By Ronnie Cavalluzzi, Director of Student Support Services, LA’s BEST After School Enrichment Program
“Because we know that young people are motivated by different things, our goal is to help them find the motivation to pursue balanced and fulfilled lives. Our strategies reflect our values that everything should be measured by the impact it has on a young person.”
– Ronnie Cavalluzzi
Mark Manella, CEO of KIPP Philadelphia Schools, part of the national KIPP network, and Please Speak Freely host Eric Gurna pinpoint the key questions that deep thinking, passionate, committed people in the field of education reflect on when they develop goals and strategies for young people both in and out of the classroom. After goals are identified, we must decide what strategies to use to help youth achieve their goals. For KIPP, goals are specific and include college completion and living a happy, independent life. In this podcast, Eric and Mark discuss to what degree children are motivated by concrete rewards and consequences for meeting or falling short of expectations. If KIPP’s token economy system is successful for motivating many but not all middle school students, what motivates the others? Is there a point at which concrete rewards are transformed into internal values?

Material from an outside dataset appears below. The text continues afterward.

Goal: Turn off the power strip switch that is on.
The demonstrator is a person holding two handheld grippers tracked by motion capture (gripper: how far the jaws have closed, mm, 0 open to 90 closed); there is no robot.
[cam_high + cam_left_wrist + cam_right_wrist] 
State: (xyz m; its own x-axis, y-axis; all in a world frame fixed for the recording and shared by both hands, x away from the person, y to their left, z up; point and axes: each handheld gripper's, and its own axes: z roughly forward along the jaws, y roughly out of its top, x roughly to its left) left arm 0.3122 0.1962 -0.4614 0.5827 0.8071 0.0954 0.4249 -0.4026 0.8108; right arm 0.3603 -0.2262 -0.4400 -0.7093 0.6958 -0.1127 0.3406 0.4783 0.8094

My perspective comes from the afterschool point of view. At LA’s BEST After School Enrichment Program, we adhere to youth development principles while providing a balance of academics, enrichment, recreation, and nutrition. As an afterschool provider in 187 elementary schools, LA’s BEST supports the academic development of our youth, but is not accountable for improving test scores. We train our community-based staff in five principles of connecting to children. We strive to assure young people’s emotional and physical safety, develop positive relationships with youth, guide young people to make their own choices, connect youth to their communities, and build skills and knowledge.
Mark Manella’s goals for the students at KIPP Philadelphia are clear: college completion and a happy, independent life. The goal of college completion can be measured and compels educators to think in concrete terms about what children need to attend and graduate from college. Test scores are a measurement relevant to college acceptance. That is a reality. Access to college provides opportunities for young people to develop critical thinking skills and independence.
As an afterschool program, LA’s BEST plays an important role. We work with schools, committing our resources to youth development, both socially and academically. Our daily commitment is to the individual child’s development as a happy and critically thinking citizen of the world. Because we know that young people are motivated by different things, our goal is to help them find themotivation to pursue balanced and fulfilled lives. Our strategies reflect our values that everything should be measured by the impact it has on a young person.
In keeping with our Youth Development Principles, the children take the initiative to come up with how their class and activities should go throughout their LA’s BEST day. Staff are trained to ask students the kind of questions that would help them to make their own agreements. How do they want to be treated by each other and their coaches? What kind of rewards and recognition would they like when they follow their agreements? And what kind of consequences do they think they should have if they stray from their agreement. The only consequence the organization expects is that the staff will redirect the child back to the agreement before any other consequence. The organization spent considerable time discussing the words we use for guiding the children. Recognition was given equal value with rewards as some children thrive with praise not with access to playing video games. Consequences was chosen over punishment because our goal is redirection and recommitment to the group agreement.
Knowing the youth we serve as individuals and understanding what motivates them is our goal. Developing them as individuals has been a core value of LA’s Best since the organization was founded.